I do this unfortunately way more than I want to admit...

[ahuth]

Thanks. I'm definitely not an expert at Go.

[teyc]

String interpolation is wrong in a world where there are so many variants of escaping strings. It is not useful for templating HTML, SQL, CSV, JSON, XML.

This only leaves us console programs and backdoors. I'm happy to give these two up for a stronger language.

[ajanuary]

One difference is that the first one, with a good implementation, will be more efficient because it doesn't need to allocate intermediate strings.

I don't think such a micro-optimisation is enough to sway the argument though.

[thescrewdriver]

Go is designed to be a very practical and productive language. It's not quite clear how you're defining "magic" ...

String interpolation is both practical and useful.

[DrJokepu]

String interpolation is magic because it's not entirely obvious when it happens, what scope rules are followed, if there are any side effects, if the original string is overwritten or whether a new instance is created, what happens when they are used within bodies of loops, what happens when they are used within closures etc., it just works. Sure these can be specified explicitly but they aren't obvious.
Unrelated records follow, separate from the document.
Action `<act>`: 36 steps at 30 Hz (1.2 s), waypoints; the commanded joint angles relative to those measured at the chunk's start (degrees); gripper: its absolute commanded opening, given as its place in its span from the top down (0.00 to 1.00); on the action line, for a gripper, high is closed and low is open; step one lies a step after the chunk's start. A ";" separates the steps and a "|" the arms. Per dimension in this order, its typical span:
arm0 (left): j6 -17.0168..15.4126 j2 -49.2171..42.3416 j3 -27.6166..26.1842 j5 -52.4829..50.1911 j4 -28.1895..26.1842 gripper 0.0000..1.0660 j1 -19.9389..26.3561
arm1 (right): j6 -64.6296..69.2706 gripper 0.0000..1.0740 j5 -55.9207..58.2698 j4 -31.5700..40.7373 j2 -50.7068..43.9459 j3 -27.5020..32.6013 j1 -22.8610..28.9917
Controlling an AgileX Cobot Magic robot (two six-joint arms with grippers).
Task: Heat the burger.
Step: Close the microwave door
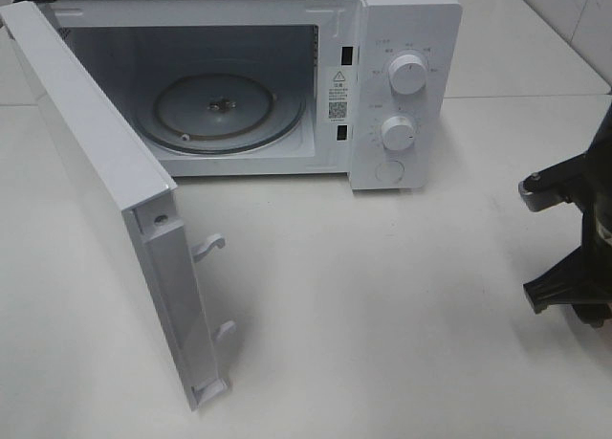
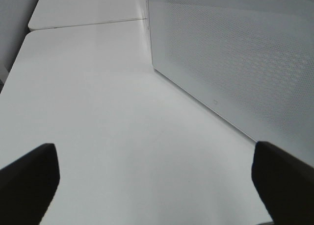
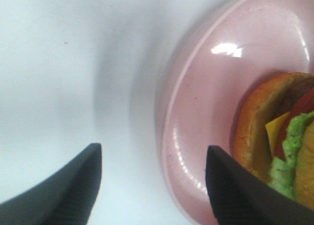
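The burger [image 3: 279, 132], with a golden-brown bun, green lettuce and red and yellow layers, lies on a pink plate [image 3: 206, 102] in the right wrist view; the exterior view does not show it. My right gripper [image 3: 152, 186] is open, with the plate's rim between its two fingers: one dark finger [image 3: 240, 190] is over the plate beside the burger, the other over the white table. At the exterior view's right edge, that right gripper [image 1: 532, 243] has its jaws spread. My left gripper [image 2: 157, 186] is open and empty above the table.
The white microwave [image 1: 406, 37] stands at the back with its door [image 1: 96, 171] swung wide to the left and the glass turntable [image 1: 225, 109] bare inside. The door's perforated panel [image 2: 235, 53] stands close to my left gripper. White tabletop [image 1: 382, 315] lies in front.
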 commanded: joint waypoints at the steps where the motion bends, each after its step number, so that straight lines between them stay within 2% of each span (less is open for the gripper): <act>1: 0.00 -0.92 0.23 -0.52 -0.06 0.06 0.17 | -10.03 0.34 -2.12 7.68 -6.76 -0.17 -0.06; 2: 0.00 -0.92 0.23 -0.52 -0.06 0.06 0.17 | -10.03 0.34 -2.12 7.68 -6.76 -0.17 -0.06; 4: 0.00 -0.92 0.23 -0.52 -0.06 0.06 0.17 | -20.00 0.28 -3.61 17.02 -15.87 -0.17 -0.06; 7: 0.00 -0.92 0.23 -0.52 -0.06 0.06 0.17 | -21.83 0.27 -3.38 18.85 -18.39 -0.17 -0.06; 9: 0.00 -0.92 0.23 -0.52 -0.06 0.06 0.17 | -26.81 0.28 1.03 24.18 -26.36 -0.17 -0.06; 10: 0.00 -0.92 0.23 -0.52 -0.06 0.06 0.17 | -26.81 0.28 1.03 24.18 -26.36 -0.17 -0.06; 12: 0.00 -0.92 0.23 -0.52 -0.06 0.06 0.17 | -28.88 0.29 6.07 25.10 -32.54 -0.17 -0.06; 15: 0.00 -0.92 0.23 -0.52 -0.06 0.06 0.17 | -29.34 0.29 7.22 25.10 -34.61 -0.17 -0.06; 17: 0.00 -0.92 0.23 -0.52 -0.06 0.06 0.17 | -30.08 0.29 9.05 25.10 -41.77 -0.17 -0.06; 20: 0.00 -0.92 0.23 -0.52 -0.06 0.06 0.17 | -30.25 0.29 10.37 25.04 -46.70 0.00 -0.06; 29: 0.00 -0.92 0.23 -0.52 -0.06 0.06 0.17 | -30.25 0.29 14.32 24.69 -56.72 0.46 -0.06; 36: 0.00 -0.92 0.23 -0.52 -0.06 0.06 0.17 | -30.25 0.29 14.21 23.43 -67.15 5.16 -0.80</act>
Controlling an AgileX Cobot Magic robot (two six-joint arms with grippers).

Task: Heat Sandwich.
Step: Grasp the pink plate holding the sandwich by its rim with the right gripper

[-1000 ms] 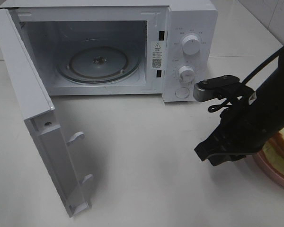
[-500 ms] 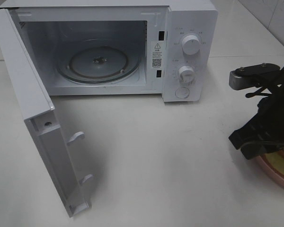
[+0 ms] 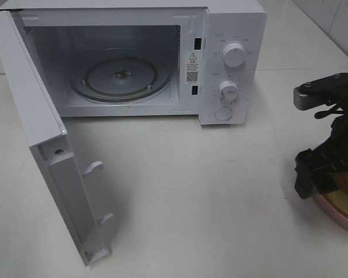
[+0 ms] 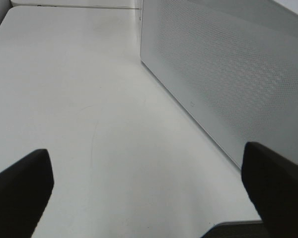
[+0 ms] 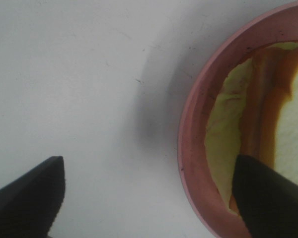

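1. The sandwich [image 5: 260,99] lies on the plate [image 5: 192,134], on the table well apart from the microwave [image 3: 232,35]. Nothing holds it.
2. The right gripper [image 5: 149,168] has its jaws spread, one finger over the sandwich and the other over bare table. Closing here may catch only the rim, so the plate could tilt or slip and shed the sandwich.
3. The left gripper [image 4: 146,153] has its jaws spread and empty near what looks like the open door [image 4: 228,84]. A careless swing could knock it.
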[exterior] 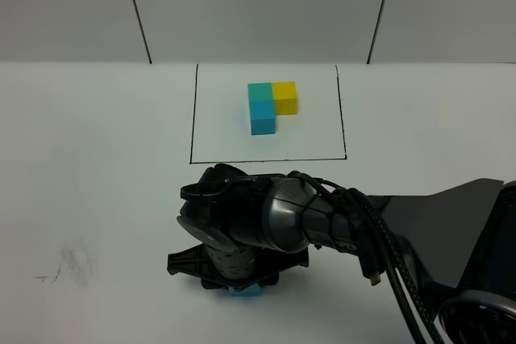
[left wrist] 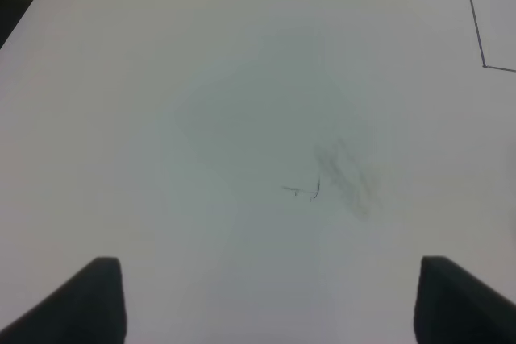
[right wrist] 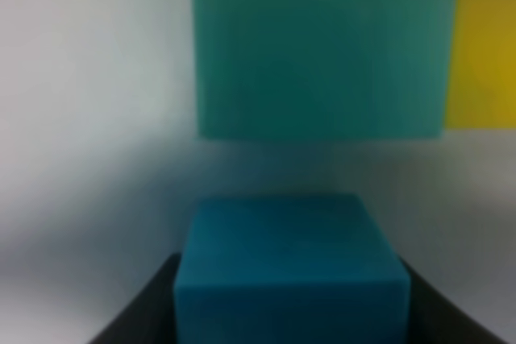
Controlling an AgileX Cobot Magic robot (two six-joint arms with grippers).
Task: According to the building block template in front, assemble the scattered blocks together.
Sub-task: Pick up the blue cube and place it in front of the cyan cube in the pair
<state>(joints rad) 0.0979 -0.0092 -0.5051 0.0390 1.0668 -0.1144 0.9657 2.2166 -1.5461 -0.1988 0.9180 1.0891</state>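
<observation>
Right gripper (exterior: pixel 244 283) low over near table edge, jaws flanking blue cube (right wrist: pixel 292 267), grip unconfirmed; green cube (right wrist: pixel 322 46) and yellow cube (right wrist: pixel 484 38) just beyond. Template (exterior: pixel 272 105) sits far side. Left gripper (left wrist: pixel 270 300) idle, jaws apart. Next, likely: nudge blue against green.

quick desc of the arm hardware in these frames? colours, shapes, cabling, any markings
The right arm is glossy black and dark grey with rounded, bulbous joint housings. A bundle of black cables runs along its outside, and faint white lettering near the wrist is too small to read. Its link toward the base is flat, angular and matte black. The left gripper shows only two matte black fingertips with blunt, angular ends.
</observation>
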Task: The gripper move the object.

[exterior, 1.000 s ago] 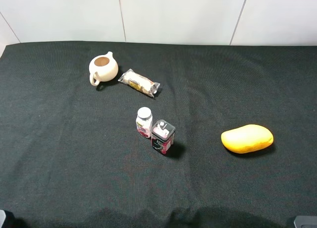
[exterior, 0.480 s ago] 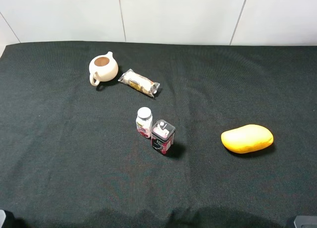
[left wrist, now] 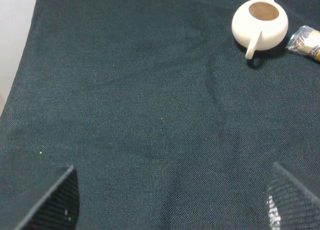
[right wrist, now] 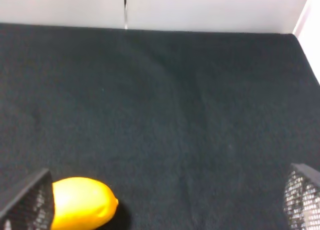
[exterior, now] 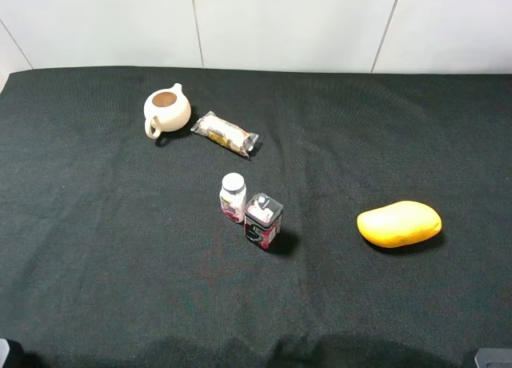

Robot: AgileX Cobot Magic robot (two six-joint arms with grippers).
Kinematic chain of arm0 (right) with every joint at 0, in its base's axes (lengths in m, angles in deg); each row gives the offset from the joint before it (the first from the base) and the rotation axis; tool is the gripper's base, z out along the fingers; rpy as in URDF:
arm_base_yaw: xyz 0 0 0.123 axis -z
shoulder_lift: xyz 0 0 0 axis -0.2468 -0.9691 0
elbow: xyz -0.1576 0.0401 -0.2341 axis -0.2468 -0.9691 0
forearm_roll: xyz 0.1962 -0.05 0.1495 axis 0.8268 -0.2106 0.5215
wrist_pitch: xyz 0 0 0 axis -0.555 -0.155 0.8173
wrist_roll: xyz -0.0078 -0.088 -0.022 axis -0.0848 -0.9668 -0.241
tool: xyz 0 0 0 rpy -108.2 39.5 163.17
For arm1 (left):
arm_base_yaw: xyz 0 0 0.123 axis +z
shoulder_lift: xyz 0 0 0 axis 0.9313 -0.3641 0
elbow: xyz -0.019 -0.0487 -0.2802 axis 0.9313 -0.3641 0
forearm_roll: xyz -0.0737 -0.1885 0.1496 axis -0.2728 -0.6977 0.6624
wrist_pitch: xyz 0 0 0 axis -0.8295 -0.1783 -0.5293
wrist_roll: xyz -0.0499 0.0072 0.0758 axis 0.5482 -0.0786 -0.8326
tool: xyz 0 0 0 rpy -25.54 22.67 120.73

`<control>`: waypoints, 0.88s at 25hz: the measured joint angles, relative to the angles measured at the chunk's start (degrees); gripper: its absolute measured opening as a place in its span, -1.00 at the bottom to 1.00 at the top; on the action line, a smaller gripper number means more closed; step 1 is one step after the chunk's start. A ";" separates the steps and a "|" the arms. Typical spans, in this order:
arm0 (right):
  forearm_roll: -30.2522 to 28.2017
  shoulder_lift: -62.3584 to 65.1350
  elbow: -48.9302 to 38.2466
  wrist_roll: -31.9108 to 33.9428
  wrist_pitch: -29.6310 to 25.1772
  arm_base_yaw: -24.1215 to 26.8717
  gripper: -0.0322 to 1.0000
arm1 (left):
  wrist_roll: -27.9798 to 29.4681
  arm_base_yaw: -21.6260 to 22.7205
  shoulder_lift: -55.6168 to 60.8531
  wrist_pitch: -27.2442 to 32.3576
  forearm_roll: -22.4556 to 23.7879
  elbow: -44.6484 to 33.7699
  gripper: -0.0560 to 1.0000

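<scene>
The object, a small upright black tin (exterior: 263,221) with pink-red markings and a whitish top, stands near the middle of the black cloth, touching or almost touching a white-capped small bottle (exterior: 233,198) on its left. Neither wrist view shows the tin. My left gripper (left wrist: 172,205) is open and empty, its fingertips (left wrist: 55,202) wide apart above bare cloth at the near left. My right gripper (right wrist: 165,202) is open and empty at the near right, with its fingertips (right wrist: 302,197) wide apart. Both grippers are far from the tin.
A cream teapot (exterior: 166,111) and a wrapped snack (exterior: 225,134) lie at the back left; both show in the left wrist view, teapot (left wrist: 260,23) and snack (left wrist: 307,40). A yellow mango (exterior: 398,223) lies at the right, also in the right wrist view (right wrist: 82,202). A white wall stands behind the table.
</scene>
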 joint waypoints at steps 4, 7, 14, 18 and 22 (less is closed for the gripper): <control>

It's the kind of feature that is useful when you write an application but not that useful when you're trying to debug it.

[laumars]

I can understand if you don't like the syntax of string interpolation, but that argument is a cop-out.

If you're genuinely confused by it's behaviour then I'd suggest steering clear of the Printf (and even the vanilla Print/Println functions which does concatenation and automatic type conversion).

Or perhaps, a better suggestion would be to read the language specs and learn interpolation's behaviour since this "magic" is almost always well documented [hint: it's actually less complicated than Printf ;)]

[ajanuary]

I'm not really familiar with Go, but surely the answer to almost all of those can be "the same as variables in the same scope as the string"?

[thescrewdriver]

> It's the kind of feature that is useful when you write an application but not that useful when you're trying to debug it.

It's largely used in log messages and the like where it's used for debugging issues after the fact. I've yet to encounter a case where anyone was ever confused by the behaviour.

[DrJokepu]

Right, if this gets in then I officially demand that the much more innocent ternary operator and prefix/postfix increment/decrement operators get in as well.

[LanceH]

If I had to choose, I'd pick string interpolation.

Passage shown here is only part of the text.